What to produce => The response must contain every line below in which "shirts" appears.

Records from a dataset:
* * * * * * * * *

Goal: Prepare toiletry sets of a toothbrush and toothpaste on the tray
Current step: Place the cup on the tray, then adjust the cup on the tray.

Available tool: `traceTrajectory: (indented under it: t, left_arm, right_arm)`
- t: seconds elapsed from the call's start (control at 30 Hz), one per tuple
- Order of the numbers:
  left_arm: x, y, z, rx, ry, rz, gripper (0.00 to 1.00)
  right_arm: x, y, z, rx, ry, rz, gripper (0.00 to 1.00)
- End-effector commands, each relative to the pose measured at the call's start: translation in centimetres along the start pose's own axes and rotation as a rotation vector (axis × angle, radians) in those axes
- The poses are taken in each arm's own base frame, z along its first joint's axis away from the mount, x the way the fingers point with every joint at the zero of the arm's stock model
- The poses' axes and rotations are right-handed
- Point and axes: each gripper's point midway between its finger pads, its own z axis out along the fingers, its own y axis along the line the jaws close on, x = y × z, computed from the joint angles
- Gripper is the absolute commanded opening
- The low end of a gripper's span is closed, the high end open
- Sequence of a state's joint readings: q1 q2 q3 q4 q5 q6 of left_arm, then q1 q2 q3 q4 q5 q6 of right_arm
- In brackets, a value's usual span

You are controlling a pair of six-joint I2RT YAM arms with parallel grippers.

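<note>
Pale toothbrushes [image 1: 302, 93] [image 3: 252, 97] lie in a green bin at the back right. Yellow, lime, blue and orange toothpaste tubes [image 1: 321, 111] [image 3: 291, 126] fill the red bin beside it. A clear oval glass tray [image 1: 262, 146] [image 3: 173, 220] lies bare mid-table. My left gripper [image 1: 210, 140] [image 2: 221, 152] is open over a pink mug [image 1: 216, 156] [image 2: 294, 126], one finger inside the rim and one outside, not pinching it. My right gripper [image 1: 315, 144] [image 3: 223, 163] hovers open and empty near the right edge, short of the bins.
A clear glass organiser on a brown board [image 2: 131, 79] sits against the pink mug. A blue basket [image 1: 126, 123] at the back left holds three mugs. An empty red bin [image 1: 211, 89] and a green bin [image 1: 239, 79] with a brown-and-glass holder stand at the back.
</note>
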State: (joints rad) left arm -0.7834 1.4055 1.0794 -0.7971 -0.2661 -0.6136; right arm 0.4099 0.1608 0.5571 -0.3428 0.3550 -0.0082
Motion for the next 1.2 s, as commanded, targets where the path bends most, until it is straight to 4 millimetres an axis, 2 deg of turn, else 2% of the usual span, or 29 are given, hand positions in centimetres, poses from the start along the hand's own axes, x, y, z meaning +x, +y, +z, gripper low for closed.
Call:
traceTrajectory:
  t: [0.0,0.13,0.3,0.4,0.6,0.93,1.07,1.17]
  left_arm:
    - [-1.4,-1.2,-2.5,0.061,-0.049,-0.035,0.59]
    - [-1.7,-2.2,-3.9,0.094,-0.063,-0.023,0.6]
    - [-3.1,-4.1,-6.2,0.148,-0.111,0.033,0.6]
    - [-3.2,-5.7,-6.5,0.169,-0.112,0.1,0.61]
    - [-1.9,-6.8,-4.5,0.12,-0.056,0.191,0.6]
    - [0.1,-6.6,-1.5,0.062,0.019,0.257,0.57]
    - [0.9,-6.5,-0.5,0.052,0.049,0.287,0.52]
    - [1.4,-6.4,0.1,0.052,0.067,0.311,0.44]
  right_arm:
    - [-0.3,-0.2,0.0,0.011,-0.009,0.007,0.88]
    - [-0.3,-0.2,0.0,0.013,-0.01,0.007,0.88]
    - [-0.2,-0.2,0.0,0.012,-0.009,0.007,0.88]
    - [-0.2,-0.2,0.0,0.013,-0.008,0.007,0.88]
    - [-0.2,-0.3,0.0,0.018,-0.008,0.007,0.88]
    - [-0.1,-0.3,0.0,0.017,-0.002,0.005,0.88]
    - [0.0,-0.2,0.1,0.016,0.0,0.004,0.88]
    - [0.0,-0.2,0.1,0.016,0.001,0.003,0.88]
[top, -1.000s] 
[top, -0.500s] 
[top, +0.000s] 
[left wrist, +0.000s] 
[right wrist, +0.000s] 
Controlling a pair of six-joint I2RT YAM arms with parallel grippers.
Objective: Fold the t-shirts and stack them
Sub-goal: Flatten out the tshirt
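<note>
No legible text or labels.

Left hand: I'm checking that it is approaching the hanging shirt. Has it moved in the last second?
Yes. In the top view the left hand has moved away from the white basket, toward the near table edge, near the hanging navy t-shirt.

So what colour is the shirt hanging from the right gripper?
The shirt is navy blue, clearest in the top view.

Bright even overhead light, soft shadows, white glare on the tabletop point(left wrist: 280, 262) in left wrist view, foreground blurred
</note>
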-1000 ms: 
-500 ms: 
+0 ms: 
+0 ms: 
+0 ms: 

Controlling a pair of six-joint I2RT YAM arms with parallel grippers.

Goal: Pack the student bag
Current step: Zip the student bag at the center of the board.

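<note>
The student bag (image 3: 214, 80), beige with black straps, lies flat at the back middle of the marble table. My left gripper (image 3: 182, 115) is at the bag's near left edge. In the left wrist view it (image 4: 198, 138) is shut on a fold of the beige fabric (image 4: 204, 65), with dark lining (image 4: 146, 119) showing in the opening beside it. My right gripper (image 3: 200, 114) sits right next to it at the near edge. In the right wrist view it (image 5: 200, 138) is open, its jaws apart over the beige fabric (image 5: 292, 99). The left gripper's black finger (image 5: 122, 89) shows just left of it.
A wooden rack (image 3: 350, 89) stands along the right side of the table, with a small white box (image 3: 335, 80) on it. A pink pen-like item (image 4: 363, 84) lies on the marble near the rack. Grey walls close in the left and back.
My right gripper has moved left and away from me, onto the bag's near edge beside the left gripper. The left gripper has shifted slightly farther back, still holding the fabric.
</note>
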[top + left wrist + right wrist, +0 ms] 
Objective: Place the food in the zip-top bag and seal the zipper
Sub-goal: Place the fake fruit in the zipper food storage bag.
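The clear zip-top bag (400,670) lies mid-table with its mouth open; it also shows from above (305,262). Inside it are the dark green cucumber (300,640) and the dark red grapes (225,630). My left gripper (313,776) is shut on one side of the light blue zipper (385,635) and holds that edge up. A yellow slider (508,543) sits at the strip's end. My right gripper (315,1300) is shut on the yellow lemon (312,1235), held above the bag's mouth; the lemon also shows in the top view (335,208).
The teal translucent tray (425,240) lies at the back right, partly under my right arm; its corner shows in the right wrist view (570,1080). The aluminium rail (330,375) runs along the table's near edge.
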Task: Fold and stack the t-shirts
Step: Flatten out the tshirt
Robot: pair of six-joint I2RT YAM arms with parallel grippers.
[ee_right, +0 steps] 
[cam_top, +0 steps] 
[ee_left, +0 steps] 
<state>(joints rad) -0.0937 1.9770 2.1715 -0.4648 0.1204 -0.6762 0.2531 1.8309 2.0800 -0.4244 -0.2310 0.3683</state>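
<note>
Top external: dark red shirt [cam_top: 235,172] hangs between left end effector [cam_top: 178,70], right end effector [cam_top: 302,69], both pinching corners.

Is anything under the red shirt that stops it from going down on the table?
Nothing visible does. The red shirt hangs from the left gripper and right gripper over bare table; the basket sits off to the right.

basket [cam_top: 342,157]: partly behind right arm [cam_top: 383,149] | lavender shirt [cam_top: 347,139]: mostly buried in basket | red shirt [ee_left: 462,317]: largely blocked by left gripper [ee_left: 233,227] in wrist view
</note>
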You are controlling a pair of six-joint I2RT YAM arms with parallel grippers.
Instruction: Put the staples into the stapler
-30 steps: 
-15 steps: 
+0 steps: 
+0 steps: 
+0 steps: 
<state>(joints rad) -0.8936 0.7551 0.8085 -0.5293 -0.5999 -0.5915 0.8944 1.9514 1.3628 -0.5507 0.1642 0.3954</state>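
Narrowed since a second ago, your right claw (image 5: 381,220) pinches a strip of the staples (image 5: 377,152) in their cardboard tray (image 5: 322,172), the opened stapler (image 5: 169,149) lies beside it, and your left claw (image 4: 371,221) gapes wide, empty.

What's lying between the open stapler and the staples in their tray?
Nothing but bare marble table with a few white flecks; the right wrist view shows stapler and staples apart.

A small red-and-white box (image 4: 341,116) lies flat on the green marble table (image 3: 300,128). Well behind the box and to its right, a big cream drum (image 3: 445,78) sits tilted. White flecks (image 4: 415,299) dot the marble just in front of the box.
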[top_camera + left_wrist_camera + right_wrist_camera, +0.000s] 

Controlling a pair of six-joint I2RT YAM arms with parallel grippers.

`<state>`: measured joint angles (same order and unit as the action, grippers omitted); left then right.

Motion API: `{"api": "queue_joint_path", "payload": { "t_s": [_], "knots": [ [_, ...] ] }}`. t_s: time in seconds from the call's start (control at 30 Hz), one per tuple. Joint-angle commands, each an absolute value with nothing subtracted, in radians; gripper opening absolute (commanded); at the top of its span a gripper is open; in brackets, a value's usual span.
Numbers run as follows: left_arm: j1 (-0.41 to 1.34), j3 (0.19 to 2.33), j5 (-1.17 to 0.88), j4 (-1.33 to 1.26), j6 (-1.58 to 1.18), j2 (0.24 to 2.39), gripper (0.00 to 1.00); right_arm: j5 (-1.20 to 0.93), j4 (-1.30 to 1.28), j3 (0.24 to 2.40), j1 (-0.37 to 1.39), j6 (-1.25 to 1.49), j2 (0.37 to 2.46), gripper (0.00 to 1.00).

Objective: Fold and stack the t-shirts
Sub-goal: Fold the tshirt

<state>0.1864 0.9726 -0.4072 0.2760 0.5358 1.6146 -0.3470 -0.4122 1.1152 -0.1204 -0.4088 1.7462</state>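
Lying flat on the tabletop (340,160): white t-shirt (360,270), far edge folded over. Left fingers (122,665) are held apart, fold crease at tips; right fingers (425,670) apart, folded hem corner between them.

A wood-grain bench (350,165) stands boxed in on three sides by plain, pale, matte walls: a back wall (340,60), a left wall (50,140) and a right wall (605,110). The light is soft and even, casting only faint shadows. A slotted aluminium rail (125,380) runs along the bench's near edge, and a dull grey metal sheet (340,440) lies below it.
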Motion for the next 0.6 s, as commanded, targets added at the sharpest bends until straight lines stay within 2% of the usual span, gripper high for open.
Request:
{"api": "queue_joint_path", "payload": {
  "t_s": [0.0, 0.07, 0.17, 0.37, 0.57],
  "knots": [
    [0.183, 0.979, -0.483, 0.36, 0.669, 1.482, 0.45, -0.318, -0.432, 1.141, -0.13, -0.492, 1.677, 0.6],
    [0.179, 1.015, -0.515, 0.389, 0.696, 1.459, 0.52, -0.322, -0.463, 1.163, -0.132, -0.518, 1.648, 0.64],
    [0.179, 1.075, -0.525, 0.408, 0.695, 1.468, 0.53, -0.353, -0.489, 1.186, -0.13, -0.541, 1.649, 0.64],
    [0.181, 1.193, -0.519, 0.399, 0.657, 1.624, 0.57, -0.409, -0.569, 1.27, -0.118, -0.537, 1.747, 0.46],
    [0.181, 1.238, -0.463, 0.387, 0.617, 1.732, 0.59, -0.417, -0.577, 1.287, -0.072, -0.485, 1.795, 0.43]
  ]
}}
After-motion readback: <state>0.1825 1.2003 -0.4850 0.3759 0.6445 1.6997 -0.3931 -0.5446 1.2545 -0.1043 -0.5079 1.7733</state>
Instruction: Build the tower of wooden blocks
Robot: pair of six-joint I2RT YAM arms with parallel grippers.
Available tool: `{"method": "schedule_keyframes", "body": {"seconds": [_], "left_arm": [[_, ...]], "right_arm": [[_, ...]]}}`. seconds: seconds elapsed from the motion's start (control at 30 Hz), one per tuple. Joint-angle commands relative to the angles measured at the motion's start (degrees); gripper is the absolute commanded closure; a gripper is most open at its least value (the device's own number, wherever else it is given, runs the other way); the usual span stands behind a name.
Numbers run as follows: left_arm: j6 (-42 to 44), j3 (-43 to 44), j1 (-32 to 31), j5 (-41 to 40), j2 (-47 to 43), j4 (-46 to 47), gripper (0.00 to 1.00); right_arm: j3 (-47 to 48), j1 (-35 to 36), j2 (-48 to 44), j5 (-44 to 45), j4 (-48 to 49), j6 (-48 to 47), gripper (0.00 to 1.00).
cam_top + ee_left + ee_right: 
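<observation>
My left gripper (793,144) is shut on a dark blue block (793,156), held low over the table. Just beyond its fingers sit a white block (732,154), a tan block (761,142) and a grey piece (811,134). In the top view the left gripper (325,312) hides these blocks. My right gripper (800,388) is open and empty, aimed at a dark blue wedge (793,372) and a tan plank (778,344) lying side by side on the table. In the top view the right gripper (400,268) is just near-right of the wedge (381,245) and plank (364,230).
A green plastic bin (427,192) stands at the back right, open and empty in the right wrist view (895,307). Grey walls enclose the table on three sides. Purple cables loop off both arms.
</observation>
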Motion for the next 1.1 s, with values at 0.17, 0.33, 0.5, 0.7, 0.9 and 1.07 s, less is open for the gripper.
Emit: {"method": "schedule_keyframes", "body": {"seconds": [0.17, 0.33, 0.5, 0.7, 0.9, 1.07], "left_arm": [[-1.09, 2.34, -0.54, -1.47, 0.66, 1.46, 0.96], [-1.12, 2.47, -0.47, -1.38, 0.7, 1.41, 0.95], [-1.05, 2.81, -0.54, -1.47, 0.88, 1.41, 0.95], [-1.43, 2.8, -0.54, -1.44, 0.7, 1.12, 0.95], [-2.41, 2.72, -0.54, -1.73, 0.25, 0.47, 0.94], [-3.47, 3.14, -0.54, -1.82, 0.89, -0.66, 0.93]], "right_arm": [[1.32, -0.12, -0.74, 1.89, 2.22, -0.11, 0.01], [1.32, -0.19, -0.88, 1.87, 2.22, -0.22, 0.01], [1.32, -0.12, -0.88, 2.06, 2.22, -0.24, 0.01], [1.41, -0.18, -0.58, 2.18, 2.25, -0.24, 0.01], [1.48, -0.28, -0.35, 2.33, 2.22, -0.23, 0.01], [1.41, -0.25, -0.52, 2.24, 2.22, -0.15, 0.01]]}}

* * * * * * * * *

Reply =>
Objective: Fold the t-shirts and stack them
Task: Fold and stack the t-shirts
Objective: Fold and stack the t-shirts

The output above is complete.